*** DATA SUPPLIED Section Begins ***

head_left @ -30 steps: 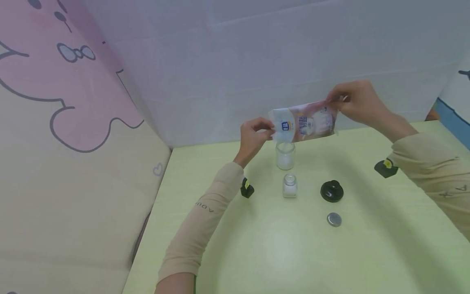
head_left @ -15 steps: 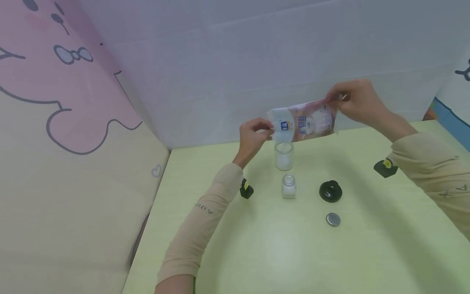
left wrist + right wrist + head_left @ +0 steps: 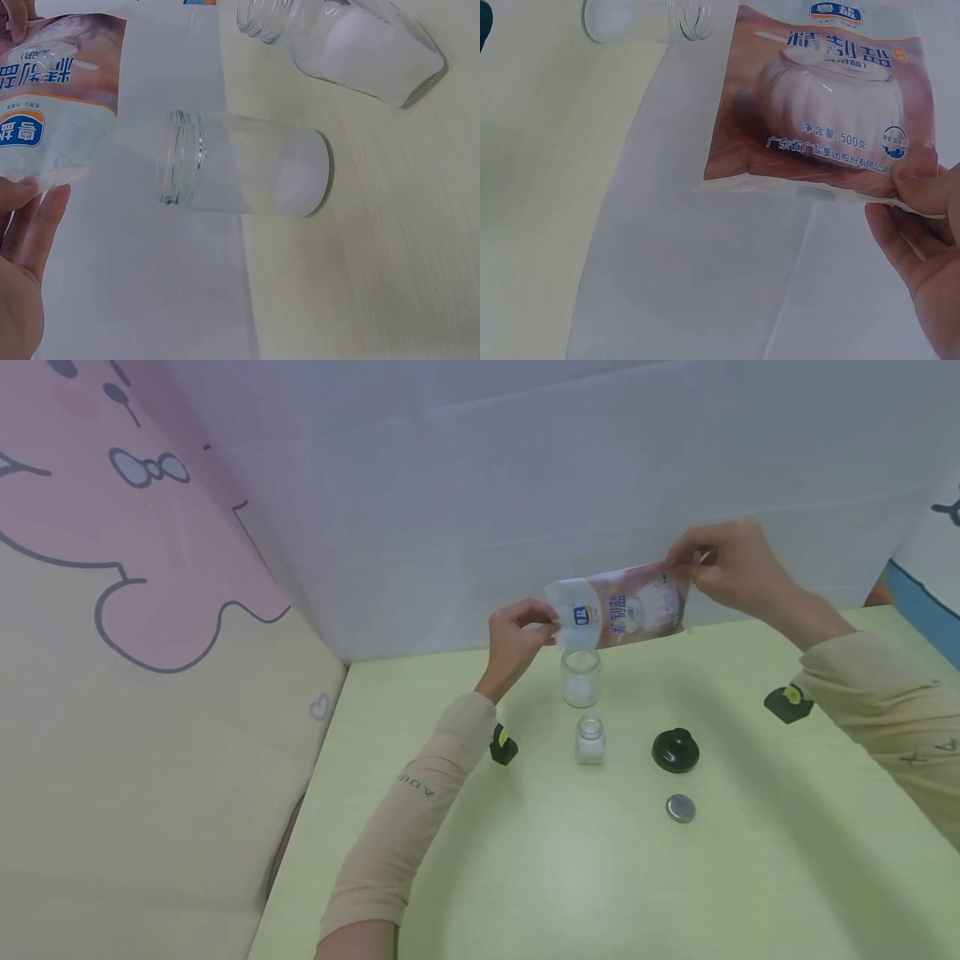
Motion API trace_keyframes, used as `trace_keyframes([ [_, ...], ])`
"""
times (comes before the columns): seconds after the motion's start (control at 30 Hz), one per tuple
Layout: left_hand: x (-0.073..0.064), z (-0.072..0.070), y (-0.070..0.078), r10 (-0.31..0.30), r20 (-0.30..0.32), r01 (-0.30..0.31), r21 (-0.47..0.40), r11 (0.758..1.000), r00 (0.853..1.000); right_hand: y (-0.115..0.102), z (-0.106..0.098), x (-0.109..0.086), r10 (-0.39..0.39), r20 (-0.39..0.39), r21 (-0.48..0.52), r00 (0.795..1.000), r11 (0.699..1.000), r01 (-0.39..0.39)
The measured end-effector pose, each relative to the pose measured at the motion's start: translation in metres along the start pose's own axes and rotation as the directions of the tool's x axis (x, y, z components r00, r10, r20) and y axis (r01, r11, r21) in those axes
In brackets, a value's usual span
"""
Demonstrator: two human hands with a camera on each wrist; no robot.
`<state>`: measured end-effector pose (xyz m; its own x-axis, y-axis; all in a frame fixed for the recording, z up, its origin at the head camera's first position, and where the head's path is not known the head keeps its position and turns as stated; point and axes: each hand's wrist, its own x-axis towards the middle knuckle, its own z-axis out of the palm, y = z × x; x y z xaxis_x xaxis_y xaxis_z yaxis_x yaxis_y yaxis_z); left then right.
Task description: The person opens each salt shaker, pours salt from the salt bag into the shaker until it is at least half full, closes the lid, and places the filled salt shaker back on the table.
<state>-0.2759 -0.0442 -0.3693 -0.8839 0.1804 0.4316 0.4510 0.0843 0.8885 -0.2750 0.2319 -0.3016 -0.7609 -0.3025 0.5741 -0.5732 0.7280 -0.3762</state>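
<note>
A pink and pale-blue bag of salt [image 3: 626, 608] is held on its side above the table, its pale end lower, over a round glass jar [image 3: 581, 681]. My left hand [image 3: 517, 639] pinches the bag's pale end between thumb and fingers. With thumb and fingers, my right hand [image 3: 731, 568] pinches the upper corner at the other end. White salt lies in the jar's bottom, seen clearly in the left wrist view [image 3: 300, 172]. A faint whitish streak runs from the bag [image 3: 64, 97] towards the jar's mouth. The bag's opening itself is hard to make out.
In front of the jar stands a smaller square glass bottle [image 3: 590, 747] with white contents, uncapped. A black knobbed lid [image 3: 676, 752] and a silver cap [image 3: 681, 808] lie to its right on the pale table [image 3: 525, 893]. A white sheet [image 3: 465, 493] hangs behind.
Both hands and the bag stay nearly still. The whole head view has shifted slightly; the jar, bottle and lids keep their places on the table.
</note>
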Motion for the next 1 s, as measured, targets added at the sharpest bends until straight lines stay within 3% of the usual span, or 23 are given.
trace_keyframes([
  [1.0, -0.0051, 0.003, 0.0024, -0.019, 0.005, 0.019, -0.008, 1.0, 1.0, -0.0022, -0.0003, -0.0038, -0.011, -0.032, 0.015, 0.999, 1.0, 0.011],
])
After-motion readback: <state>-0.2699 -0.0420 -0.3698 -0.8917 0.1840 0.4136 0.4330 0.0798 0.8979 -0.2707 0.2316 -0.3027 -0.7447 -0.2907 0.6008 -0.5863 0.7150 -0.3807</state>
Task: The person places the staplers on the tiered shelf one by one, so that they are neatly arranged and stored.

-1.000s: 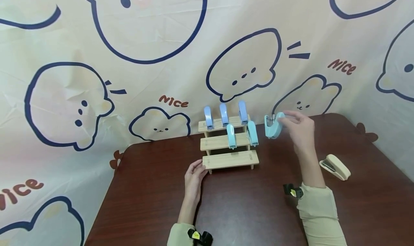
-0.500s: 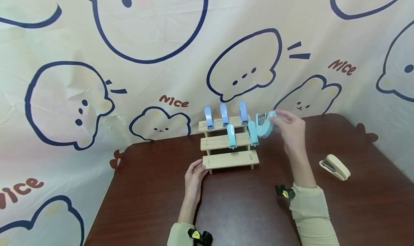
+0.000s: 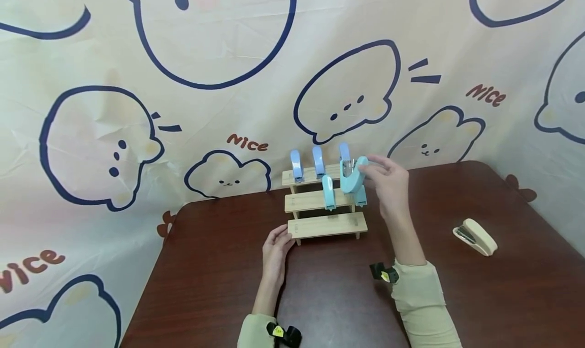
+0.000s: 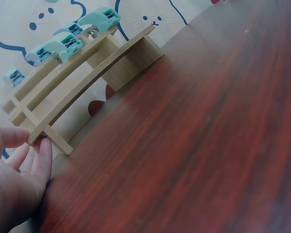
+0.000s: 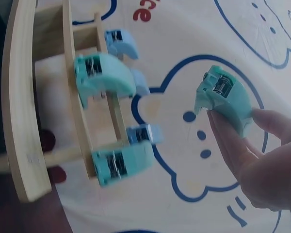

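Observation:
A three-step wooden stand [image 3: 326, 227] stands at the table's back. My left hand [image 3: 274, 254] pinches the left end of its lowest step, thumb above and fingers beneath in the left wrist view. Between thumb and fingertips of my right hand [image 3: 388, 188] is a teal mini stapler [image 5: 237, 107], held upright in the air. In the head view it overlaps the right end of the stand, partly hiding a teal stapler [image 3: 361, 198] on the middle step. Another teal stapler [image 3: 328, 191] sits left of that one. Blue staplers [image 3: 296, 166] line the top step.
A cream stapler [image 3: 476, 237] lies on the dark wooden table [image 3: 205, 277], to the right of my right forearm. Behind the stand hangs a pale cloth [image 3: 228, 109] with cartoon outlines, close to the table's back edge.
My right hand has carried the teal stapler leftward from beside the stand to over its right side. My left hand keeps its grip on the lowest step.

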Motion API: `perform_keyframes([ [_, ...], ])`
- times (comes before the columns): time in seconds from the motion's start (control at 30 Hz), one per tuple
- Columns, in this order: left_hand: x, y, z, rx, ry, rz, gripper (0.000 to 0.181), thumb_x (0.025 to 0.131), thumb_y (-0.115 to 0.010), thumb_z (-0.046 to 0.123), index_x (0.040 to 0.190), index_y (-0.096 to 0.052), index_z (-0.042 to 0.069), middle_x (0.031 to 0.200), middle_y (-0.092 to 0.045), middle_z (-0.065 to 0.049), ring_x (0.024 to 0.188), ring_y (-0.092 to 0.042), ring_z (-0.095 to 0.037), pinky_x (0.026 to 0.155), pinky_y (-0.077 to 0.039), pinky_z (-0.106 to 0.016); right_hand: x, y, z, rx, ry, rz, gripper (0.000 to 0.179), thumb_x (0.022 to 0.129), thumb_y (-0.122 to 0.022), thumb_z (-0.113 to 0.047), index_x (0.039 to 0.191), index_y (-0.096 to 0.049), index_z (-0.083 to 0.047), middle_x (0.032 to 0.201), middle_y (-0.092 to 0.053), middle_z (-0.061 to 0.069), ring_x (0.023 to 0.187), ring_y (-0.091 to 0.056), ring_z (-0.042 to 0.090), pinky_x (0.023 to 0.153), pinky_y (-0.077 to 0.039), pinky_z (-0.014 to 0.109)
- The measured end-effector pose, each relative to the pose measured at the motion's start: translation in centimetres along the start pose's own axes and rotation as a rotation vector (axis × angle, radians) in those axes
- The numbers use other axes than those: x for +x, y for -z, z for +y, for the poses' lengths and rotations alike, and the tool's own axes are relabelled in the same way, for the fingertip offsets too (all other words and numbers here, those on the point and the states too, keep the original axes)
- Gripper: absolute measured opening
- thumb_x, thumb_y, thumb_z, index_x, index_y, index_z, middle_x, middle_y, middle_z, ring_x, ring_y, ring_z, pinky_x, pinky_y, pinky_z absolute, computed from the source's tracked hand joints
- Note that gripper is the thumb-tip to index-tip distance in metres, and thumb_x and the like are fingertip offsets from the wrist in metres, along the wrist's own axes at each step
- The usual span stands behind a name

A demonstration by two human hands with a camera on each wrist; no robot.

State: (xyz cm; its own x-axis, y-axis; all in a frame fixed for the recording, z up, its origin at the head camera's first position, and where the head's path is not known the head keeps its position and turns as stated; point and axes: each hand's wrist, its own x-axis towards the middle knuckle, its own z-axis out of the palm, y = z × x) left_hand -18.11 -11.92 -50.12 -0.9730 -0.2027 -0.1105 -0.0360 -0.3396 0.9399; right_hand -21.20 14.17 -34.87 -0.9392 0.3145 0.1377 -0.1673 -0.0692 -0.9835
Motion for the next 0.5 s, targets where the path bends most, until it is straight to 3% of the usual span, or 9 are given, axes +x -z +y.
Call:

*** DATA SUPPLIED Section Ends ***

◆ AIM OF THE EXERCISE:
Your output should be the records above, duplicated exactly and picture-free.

◆ RESULT OF THIS EXERCISE:
head_left @ -30 steps: 
head_left @ -15 steps: 
left wrist + right wrist + head_left @ +0 steps: 
Motion API trace_keyframes, used as `trace_keyframes([ [_, ...], ])`
"""
times (comes before the columns): seconds after the motion's start (control at 30 Hz), one per tuple
Layout: left_hand: x (-0.073..0.064), z (-0.072..0.070), y (-0.070..0.078), r10 (-0.31..0.30), r20 (-0.30..0.32), r01 (-0.30..0.31), r21 (-0.47..0.40), r11 (0.758..1.000), r00 (0.853..1.000); right_hand: y (-0.115..0.102), z (-0.106..0.098), x (-0.109..0.086), r10 (-0.39..0.39), r20 (-0.39..0.39), r21 (-0.48..0.52), r00 (0.795..1.000), r11 (0.699..1.000), r01 (-0.39..0.39)
The measured end-effector pose, each relative to the pose measured at the motion's start: translation in metres along the start pose's own axes and rotation as the directions of the tool's x axis (x, y, z components r00, r10, r20) and y axis (r01, r11, r21) in those axes
In brackets, a value's usual span
"""
Demonstrator: two human hands with a camera on each wrist; no robot.
`<state>`: measured end-effector pose (xyz m; its own x-axis, y-axis; all in a frame fixed for the recording, z up, its origin at the head camera's first position, and where the head's path is not known the head keeps its position and turns as stated; point and axes: each hand's wrist, its own x-axis towards the middle knuckle, its own z-axis out of the palm, y = z × x; x y z xaxis_x xaxis_y xaxis_z yaxis_x yaxis_y yaxis_z); left then right.
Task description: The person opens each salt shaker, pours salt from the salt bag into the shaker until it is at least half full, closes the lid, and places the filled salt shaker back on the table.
<state>-0.2759 -0.0442 -0.3693 -0.8839 0.1804 0.4316 0.4510 0.0843 0.8885 -0.2750 0.2319 -0.3016 -0.7609 -0.3025 0.5741 -0.5732 0.7280 -0.3762</state>
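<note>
A pink and pale-blue bag of salt [image 3: 626, 608] is held on its side above the table, its pale end lower, over a round glass jar [image 3: 581, 681]. My left hand [image 3: 517, 639] pinches the bag's pale end between thumb and fingers. With thumb and fingers, my right hand [image 3: 731, 568] pinches the upper corner at the other end. White salt lies in the jar's bottom, seen clearly in the left wrist view [image 3: 300, 172]. A faint whitish streak runs from the bag [image 3: 64, 97] towards the jar's mouth. The bag's opening itself is hard to make out.
In front of the jar stands a smaller square glass bottle [image 3: 590, 747] with white contents, uncapped. A black knobbed lid [image 3: 676, 752] and a silver cap [image 3: 681, 808] lie to its right on the pale table [image 3: 525, 893]. A white sheet [image 3: 465, 493] hangs behind.
Both hands and the bag stay nearly still. The whole head view has shifted slightly; the jar, bottle and lids keep their places on the table.
</note>
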Motion for the next 1 s, as measured, targets added at the sharpest bends until straight lines stay within 3% of the usual span, or 23 are given.
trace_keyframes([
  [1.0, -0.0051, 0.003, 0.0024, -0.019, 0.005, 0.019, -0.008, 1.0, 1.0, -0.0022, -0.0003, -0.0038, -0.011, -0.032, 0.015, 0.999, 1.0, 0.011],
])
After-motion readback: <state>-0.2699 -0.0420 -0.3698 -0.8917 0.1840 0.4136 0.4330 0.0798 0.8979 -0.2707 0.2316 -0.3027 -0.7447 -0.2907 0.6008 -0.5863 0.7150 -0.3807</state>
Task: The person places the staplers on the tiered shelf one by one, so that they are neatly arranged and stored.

-1.000s: 
-0.500s: 
+0.000s: 
+0.000s: 
+0.000s: 

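Observation:
A three-step wooden stand [image 3: 326, 227] stands at the table's back. My left hand [image 3: 274, 254] pinches the left end of its lowest step, thumb above and fingers beneath in the left wrist view. Between thumb and fingertips of my right hand [image 3: 388, 188] is a teal mini stapler [image 5: 237, 107], held upright in the air. In the head view it overlaps the right end of the stand, partly hiding a teal stapler [image 3: 361, 198] on the middle step. Another teal stapler [image 3: 328, 191] sits left of that one. Blue staplers [image 3: 296, 166] line the top step.
A cream stapler [image 3: 476, 237] lies on the dark wooden table [image 3: 205, 277], to the right of my right forearm. Behind the stand hangs a pale cloth [image 3: 228, 109] with cartoon outlines, close to the table's back edge.
My right hand has carried the teal stapler leftward from beside the stand to over its right side. My left hand keeps its grip on the lowest step.
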
Motion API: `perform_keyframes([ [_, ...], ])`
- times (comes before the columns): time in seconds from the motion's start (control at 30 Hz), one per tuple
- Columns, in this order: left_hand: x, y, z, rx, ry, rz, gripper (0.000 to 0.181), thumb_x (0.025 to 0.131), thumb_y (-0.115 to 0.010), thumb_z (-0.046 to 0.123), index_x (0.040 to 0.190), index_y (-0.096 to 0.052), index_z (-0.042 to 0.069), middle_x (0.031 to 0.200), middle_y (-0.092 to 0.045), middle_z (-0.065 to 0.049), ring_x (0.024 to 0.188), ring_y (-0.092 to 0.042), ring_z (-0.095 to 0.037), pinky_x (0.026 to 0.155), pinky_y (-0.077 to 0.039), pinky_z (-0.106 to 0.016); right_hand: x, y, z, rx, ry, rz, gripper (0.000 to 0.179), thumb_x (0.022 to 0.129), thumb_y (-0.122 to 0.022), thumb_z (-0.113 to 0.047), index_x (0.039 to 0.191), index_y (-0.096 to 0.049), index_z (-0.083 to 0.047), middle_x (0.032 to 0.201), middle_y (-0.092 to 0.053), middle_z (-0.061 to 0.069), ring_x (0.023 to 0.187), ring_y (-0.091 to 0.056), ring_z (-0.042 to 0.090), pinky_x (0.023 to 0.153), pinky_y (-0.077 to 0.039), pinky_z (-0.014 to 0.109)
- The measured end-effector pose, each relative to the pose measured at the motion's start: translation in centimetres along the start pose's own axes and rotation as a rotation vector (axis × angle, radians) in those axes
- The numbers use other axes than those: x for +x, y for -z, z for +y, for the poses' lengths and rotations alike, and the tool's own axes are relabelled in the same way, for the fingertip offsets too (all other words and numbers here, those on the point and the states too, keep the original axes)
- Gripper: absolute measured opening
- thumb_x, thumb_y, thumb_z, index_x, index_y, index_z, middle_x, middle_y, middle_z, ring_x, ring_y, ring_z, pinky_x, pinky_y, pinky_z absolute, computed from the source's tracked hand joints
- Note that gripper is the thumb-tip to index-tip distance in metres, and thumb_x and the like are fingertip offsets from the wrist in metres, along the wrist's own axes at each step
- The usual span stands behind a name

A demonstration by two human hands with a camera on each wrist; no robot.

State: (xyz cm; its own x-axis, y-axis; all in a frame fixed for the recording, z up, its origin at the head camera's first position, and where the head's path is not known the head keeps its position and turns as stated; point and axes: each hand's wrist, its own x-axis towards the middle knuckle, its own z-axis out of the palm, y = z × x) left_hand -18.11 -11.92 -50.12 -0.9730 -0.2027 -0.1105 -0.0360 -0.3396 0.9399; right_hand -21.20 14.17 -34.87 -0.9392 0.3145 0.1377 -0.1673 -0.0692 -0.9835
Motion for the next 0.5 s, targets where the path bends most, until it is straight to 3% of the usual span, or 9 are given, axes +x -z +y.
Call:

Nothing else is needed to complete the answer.